Germany accepted, with much fanfare, a large number of unregistered
refugees from Hungary and offered them a warm welcome. This decision
arguably tempted so many more refugees from the Arab countries that soon
thereafter Germany was forced to impose border controls.
What the German
government had not reckoned with is that every refugee who manages to
make it to Germany immediately texts the good news back to the home
country, fueling a fresh wave of migrants.
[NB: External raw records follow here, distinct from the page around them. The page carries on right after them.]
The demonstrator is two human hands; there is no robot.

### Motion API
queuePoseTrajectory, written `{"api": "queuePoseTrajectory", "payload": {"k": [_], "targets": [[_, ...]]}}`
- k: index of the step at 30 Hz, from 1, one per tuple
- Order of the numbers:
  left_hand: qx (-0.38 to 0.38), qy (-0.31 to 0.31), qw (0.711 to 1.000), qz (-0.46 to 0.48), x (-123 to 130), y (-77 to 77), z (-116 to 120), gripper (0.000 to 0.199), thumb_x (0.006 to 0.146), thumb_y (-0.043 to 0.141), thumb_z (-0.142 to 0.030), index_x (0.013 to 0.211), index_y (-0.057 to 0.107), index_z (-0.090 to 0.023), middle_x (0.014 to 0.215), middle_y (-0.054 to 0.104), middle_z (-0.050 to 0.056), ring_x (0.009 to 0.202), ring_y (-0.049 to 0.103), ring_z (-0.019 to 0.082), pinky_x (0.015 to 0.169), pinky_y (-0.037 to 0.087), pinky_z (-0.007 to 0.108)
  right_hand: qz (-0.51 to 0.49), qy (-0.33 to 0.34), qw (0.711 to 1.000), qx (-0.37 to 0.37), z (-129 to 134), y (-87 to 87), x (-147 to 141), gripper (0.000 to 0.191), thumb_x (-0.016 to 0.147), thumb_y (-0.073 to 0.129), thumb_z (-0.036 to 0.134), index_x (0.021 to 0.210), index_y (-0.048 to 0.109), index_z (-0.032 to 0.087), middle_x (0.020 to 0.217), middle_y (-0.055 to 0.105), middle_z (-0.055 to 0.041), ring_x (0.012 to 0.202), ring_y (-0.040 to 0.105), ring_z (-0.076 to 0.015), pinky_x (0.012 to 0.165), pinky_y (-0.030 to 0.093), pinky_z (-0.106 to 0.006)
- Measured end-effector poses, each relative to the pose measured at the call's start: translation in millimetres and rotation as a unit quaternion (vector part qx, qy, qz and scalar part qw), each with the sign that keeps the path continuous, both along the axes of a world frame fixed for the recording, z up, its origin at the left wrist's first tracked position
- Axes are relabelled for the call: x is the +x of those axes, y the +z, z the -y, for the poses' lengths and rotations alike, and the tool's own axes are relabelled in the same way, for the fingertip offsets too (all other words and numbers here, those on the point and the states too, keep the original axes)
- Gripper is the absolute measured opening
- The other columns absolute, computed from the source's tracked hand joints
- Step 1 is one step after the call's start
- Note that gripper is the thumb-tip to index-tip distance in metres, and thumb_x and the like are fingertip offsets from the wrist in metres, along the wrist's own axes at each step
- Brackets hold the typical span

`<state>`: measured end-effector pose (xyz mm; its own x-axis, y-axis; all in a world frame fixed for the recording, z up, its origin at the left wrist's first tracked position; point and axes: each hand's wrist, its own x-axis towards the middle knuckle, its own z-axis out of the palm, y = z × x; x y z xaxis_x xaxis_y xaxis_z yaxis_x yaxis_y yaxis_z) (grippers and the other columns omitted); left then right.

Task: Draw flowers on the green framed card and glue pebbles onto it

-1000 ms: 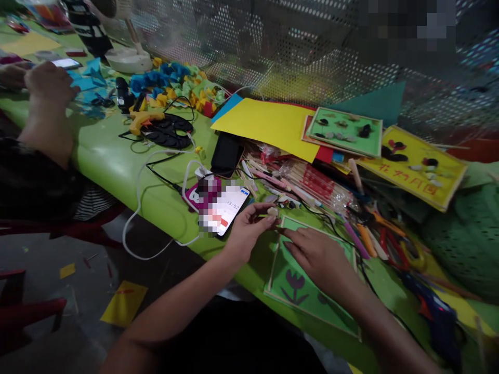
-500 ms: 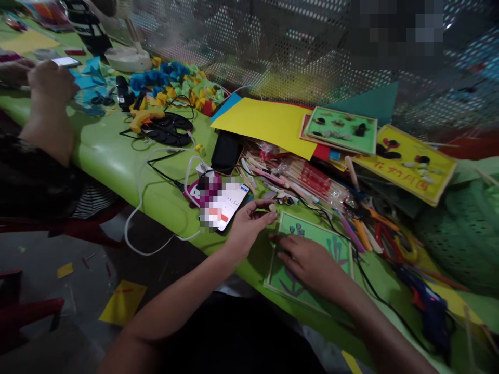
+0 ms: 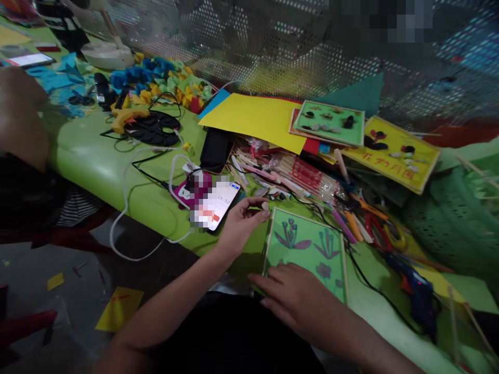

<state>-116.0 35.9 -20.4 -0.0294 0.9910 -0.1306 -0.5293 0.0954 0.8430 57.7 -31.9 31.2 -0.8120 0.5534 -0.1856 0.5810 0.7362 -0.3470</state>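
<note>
My left hand (image 3: 244,221) pinches a small pale pebble (image 3: 265,206) between thumb and fingertips, just off the upper left corner of a framed green picture (image 3: 307,221). Dark purple flower and leaf shapes (image 3: 291,238) show on that picture, which lies on the green table. Over its lower left part is my right hand (image 3: 292,296), fingers stretched out and apart, with nothing visible in them. It covers the lower left of the picture, and I cannot tell whether it touches the surface.
A lit phone (image 3: 220,205) and a purple power block (image 3: 191,189) with cables lie left. Behind are bundled sticks (image 3: 300,171), yellow card (image 3: 253,117) and framed pictures (image 3: 329,123). A dark blue glue gun (image 3: 415,291) and green basket (image 3: 452,218) stand right. Another person's arm (image 3: 19,114) rests far left.
My right hand has moved from the picture's upper left toward its lower left, uncovering flower shapes. My left hand still holds the pebble. The view has shifted slightly right.
</note>
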Motion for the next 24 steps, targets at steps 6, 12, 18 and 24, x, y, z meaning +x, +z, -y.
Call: {"api": "queuePoseTrajectory", "payload": {"k": [6,12,18,24], "targets": [[0.039,-0.026,0.997,-0.059,0.9,-2.5,-0.2,0.034,0.075,0.086,-0.028,0.105,0.074,-0.019,0.094,0.072,0.001,0.082,0.064,0.011,0.078,0.050,0.023,0.026,-0.014,1.000,0.008,31.6,1.8,-2.0,0.031,0.097,0.058,0.015,0.128,0.065,0.014,0.098,0.073,-0.0099,0.085,0.066,-0.0244,0.078,0.044,-0.038],[0.076,-0.058,0.985,-0.142,4.5,-3.4,4.0,0.030,0.073,0.082,-0.023,0.102,0.074,-0.017,0.089,0.073,0.002,0.077,0.066,0.013,0.076,0.051,0.026,-0.057,-0.007,0.988,-0.140,50.0,19.6,17.9,0.013,0.102,0.057,0.029,0.103,0.069,0.026,0.094,0.070,-0.0002,0.090,0.062,-0.0182,0.080,0.043,-0.032],[0.099,-0.059,0.976,-0.188,6.9,0.4,6.2,0.027,0.075,0.079,-0.024,0.101,0.074,-0.018,0.088,0.072,0.002,0.074,0.065,0.013,0.074,0.051,0.027,-0.063,-0.044,0.989,-0.125,54.5,12.4,37.4,0.054,0.086,0.072,0.024,0.138,0.059,0.029,0.134,0.063,-0.0090,0.124,0.056,-0.0284,0.105,0.043,-0.046],[0.086,-0.075,0.977,-0.181,8.5,-1.5,2.7,0.030,0.077,0.081,-0.028,0.104,0.074,-0.018,0.089,0.073,0.003,0.075,0.064,0.014,0.073,0.050,0.027,-0.025,-0.136,0.990,0.030,48.4,-25.4,52.7,0.062,0.087,0.073,0.033,0.147,0.057,0.031,0.152,0.053,-0.0144,0.134,0.050,-0.0374,0.106,0.044,-0.058]]}}
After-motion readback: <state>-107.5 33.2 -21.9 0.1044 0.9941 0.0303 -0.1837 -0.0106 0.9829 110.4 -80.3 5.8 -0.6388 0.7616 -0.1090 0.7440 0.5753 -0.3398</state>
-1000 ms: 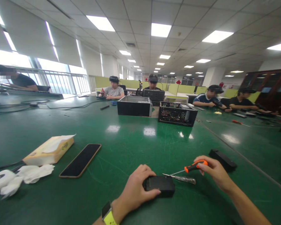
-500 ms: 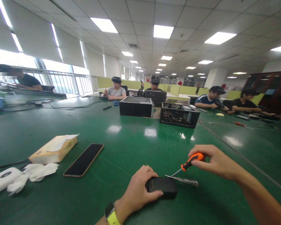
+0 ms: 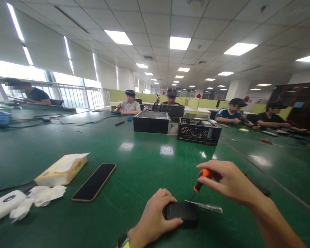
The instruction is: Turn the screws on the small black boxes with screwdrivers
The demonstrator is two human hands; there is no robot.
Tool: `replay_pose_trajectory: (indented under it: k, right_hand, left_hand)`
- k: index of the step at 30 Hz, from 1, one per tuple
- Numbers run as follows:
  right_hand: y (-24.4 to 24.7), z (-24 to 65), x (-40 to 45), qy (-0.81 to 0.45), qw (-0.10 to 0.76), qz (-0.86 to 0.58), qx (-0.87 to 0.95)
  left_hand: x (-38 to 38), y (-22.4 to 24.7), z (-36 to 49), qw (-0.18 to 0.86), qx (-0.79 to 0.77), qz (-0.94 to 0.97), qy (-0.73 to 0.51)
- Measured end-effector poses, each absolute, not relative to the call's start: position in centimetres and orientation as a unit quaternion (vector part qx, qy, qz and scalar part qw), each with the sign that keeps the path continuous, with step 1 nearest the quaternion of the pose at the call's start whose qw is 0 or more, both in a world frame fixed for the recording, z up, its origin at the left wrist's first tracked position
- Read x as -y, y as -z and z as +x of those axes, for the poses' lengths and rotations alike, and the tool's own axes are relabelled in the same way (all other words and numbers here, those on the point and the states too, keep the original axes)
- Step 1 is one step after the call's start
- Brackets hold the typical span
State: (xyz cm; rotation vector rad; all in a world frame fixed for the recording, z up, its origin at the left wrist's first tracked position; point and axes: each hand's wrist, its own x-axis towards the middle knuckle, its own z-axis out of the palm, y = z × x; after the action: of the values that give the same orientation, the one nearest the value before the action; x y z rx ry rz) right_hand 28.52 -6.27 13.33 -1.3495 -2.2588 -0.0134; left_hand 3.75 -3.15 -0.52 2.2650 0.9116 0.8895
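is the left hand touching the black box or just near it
Touching. The head view shows it: the left hand wraps around the left end of the black box, overlapping its near edge.

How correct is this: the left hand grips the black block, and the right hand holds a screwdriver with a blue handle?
The colour is wrong: the head view shows an orange and black handle on the screwdriver in the right hand, not blue. The rest holds.
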Motion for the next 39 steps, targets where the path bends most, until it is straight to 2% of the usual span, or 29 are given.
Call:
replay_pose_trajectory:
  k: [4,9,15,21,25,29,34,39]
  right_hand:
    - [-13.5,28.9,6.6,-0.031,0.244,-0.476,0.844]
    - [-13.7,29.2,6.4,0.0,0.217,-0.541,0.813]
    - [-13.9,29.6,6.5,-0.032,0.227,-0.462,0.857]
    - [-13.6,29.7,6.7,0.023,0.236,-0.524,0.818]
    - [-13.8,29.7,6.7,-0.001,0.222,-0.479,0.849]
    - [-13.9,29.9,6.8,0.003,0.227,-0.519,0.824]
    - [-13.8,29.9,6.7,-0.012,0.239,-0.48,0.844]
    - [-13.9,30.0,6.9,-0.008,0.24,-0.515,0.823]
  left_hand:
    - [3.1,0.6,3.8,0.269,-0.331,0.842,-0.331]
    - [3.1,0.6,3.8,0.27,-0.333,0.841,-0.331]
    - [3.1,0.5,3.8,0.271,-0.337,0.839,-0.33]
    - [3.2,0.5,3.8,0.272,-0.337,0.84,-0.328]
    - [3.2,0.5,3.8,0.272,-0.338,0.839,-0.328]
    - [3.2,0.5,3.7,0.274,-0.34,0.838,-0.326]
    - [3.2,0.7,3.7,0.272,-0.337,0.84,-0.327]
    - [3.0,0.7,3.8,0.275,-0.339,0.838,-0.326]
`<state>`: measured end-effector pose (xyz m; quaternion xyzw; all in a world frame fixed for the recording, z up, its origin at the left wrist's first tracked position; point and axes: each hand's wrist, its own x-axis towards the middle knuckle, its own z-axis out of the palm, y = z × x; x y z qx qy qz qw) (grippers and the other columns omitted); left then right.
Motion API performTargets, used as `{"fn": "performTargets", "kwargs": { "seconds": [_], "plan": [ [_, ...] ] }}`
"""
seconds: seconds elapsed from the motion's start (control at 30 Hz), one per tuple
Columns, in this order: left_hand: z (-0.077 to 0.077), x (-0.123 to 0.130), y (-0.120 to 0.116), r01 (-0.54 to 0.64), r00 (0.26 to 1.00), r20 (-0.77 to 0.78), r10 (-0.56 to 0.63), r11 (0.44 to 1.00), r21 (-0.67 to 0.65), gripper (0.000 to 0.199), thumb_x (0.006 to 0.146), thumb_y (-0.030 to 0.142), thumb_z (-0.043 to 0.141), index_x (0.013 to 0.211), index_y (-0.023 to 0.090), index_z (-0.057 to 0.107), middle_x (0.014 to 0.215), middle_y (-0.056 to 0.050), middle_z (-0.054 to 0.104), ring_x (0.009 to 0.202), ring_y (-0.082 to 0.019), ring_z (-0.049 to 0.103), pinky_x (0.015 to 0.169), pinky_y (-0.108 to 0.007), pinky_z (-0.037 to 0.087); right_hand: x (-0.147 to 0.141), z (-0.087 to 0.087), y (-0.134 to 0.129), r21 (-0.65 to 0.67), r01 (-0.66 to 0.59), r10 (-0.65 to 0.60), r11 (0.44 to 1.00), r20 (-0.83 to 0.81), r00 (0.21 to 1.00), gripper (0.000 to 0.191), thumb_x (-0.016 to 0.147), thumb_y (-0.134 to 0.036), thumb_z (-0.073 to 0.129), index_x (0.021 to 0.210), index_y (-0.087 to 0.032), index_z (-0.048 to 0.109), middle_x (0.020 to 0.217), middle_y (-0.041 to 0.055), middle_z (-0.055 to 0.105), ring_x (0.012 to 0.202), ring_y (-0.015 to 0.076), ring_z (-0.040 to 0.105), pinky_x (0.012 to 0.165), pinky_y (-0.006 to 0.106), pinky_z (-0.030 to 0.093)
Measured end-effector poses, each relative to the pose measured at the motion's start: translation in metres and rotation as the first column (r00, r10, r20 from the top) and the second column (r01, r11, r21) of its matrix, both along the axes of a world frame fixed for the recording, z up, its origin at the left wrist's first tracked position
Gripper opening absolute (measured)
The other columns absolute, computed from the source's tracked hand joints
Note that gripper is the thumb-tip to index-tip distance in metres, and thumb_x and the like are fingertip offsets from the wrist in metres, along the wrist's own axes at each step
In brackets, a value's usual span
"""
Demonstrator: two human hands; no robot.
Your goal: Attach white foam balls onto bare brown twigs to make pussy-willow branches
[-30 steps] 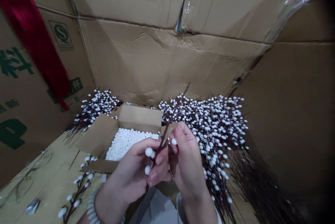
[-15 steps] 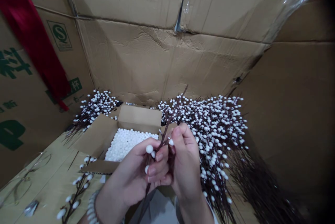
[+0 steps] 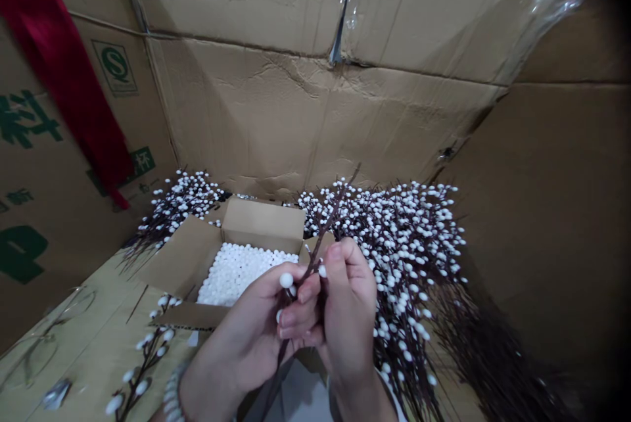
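Remotely, I had the left hand (image 3: 244, 330) curled closed around the thin stem of a white-beaded branch (image 3: 316, 257), and the right hand (image 3: 348, 307) pinched it just beside. A large pile of beaded branches (image 3: 394, 238) lay right of centre, and the cardboard box (image 3: 261, 221) at lower centre held many loose white beads (image 3: 236, 281).

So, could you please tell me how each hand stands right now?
Left hand: closed, holding a thin brown stem with round white beads.
Right hand: closed on the same stem.
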<state>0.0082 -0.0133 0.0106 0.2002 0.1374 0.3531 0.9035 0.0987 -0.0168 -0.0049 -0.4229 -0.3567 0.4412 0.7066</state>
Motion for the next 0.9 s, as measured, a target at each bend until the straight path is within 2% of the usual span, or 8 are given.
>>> {"fn": "performTargets", "kwargs": {
  "seconds": [0.17,0.43,0.57,0.9],
  "plan": [
    [0.0012,-0.0003,-0.0005,0.024,0.998,0.053,-0.025,1.000,0.013,0.023,0.073,0.022,0.067,0.055,0.013,0.059,0.037,0.010,0.036,0.036,-0.004,0.014,0.046,-0.014,0.036,0.0004,0.0016,0.0003,-0.045,0.007,-0.008,0.999,-0.023,1.000,0.042,0.079,-0.057,0.064,0.064,-0.023,0.045,0.054,-0.0084,0.043,0.046,0.0088,0.036,0.043,0.020,0.035],
    [0.0005,-0.0013,0.0005,0.035,0.999,0.021,-0.036,0.998,0.057,0.026,0.077,0.024,0.064,0.055,0.015,0.055,0.038,0.011,0.029,0.037,-0.005,0.009,0.045,-0.014,0.033,0.0054,0.0058,0.0013,-0.057,-0.073,0.072,0.996,-0.017,0.997,0.044,0.081,-0.057,0.063,0.063,-0.021,0.044,0.058,-0.0074,0.039,0.050,0.0085,0.032,0.043,0.019,0.029],
    [-0.0009,-0.0022,0.0004,0.035,0.999,0.014,-0.036,0.999,0.039,0.024,0.076,0.023,0.063,0.054,0.014,0.056,0.038,0.011,0.030,0.037,-0.005,0.010,0.047,-0.015,0.033,0.0072,0.0054,0.0019,-0.052,-0.117,0.114,0.992,-0.048,0.992,0.041,0.081,-0.054,0.065,0.065,-0.021,0.047,0.059,-0.0074,0.040,0.049,0.0080,0.031,0.042,0.019,0.027],
    [0.0015,0.0004,0.0003,-0.004,0.999,-0.042,0.006,0.999,0.035,0.024,0.077,0.020,0.057,0.053,0.014,0.056,0.038,0.010,0.028,0.039,-0.005,0.009,0.045,-0.015,0.030,0.0057,0.0054,0.0020,-0.085,-0.060,0.058,0.995,-0.027,0.998,0.042,0.081,-0.057,0.063,0.064,-0.023,0.045,0.055,-0.0079,0.041,0.046,0.0091,0.035,0.042,0.020,0.031]
  ]
}}
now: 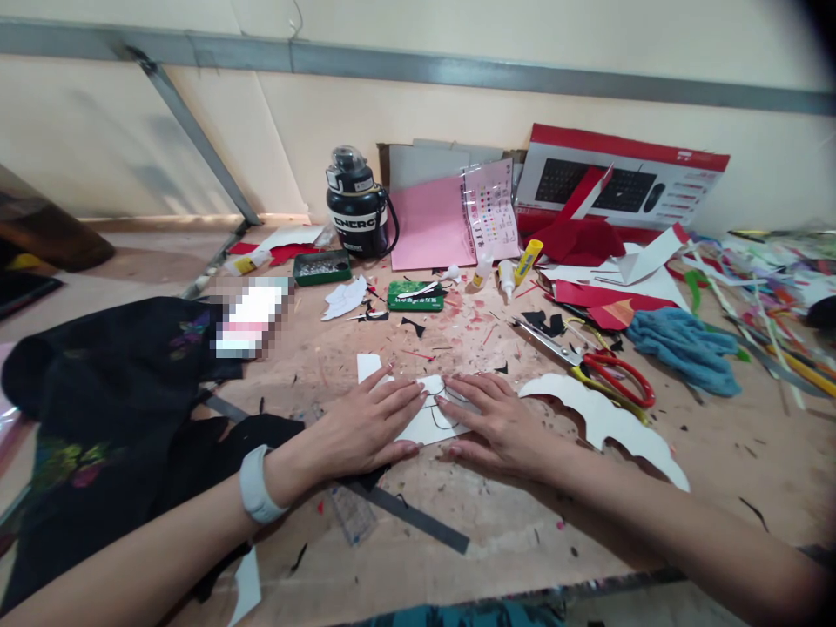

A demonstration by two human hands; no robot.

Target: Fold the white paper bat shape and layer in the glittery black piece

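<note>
A piece of white paper [428, 427] with curved black lines drawn on it lies flat on the table between my hands. My left hand [369, 422] rests on its left part, fingers stretched out and pointing right. From the other side my right hand [493, 422] presses on the paper with its fingers spread. Both hands cover much of the sheet. Right of my right hand lies a white scalloped paper cut-out [607, 418], partly behind my forearm. Scissors with red handles [620, 374] lie just beyond it, blades partly apart.
Black embroidered cloth [117, 435] covers the left side. Behind stand a black bottle [356, 209], a pink folder [434, 222] and a keyboard box [620, 178]. A green tin [320, 267], glue bottle [506, 279], blue cloth [683, 344] and scattered paper scraps lie around the table.
</note>
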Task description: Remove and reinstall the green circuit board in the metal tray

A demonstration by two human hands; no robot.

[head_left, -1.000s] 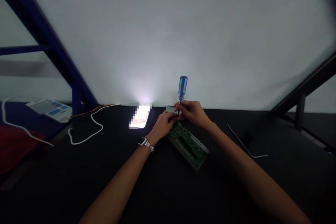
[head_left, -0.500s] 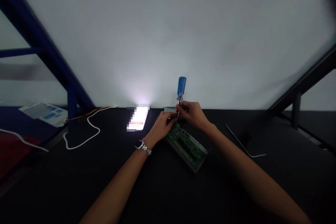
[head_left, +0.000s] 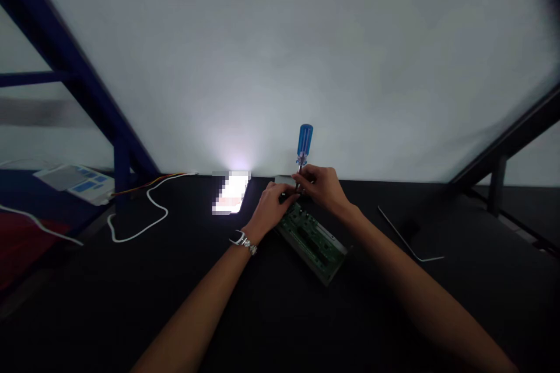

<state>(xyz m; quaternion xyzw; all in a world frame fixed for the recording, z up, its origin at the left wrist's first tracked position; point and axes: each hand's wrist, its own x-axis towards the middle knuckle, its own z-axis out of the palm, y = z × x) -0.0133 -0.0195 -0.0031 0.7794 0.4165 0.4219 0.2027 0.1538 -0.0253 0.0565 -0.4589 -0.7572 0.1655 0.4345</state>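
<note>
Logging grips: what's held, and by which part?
The right hand pinches the blue-handled screwdriver by its shaft, below the handle; whether the left hand grips the circuit board cannot be told.

Right hand (head_left: 321, 189) pinches the shaft of a blue-handled screwdriver (head_left: 305, 141), which stands nearly upright, its tip hidden by the fingers. Left hand (head_left: 271, 208) curls over the far end of a green circuit board (head_left: 310, 242), metal-link watch (head_left: 242, 242) on its wrist. Board lies angled on a black tabletop (head_left: 131, 315). Right of frame, well apart: L-shaped hex key (head_left: 400, 236). Left of the hands: pixelated glowing patch (head_left: 231, 192), too blurred to identify. Further left: white cable (head_left: 131, 238). Upper left: blue steel frame (head_left: 56, 52).
</note>
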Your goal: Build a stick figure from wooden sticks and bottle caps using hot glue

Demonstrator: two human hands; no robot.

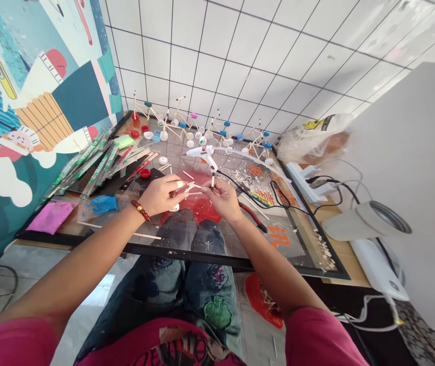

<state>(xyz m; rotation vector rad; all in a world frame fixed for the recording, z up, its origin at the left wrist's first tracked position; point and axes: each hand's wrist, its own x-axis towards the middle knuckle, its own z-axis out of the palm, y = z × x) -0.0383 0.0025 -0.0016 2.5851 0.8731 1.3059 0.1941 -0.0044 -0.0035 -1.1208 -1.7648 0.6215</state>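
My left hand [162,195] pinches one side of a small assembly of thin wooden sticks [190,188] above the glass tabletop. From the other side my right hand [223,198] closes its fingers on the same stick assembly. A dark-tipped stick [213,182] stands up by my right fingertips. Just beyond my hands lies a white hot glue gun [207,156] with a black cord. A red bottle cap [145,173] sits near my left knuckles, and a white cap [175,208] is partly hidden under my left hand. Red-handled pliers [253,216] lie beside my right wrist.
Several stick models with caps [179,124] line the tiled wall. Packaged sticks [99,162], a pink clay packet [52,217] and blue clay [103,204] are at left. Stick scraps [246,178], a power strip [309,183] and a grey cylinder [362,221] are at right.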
The UN refugee camps in the
countries surrounding Syria are thus being gradually relocated to
Germany.
Only a fraction of
asylum-seekers’ applications are ultimately approved, because most
applicants are not politically persecuted but simply economic migrants (?).
In the first half of 2015, for instance, only about one-quarter of
applicants came from Syria and Iraq, a significant proportion of whom
had already found shelter in the UN camps in or around those countries.
But the proportion of Syrian refugees subsequently ballooned quickly, in
part because the news spread that Germany approves most Syrian
applications.
If an application is
successful, a refugee has the right to bring along his or her family
members as well. Frequently, Arab families send their minors to Germany (? EU?)
in the not-unjustified hope that they will obtain the right for other
family members to follow later. Germany will have to deal with the
consequences of this refugee wave for years to come.
In order to
distribute the burden more equitably, Germany tried to have a European
quota system instituted to allocate applicants among the EU’s member
countries. But Germany’s EU partners (?) rejected this as “moral
imperialism.”
Germany thus failed
to have a system adopted that would have provided it with some relief.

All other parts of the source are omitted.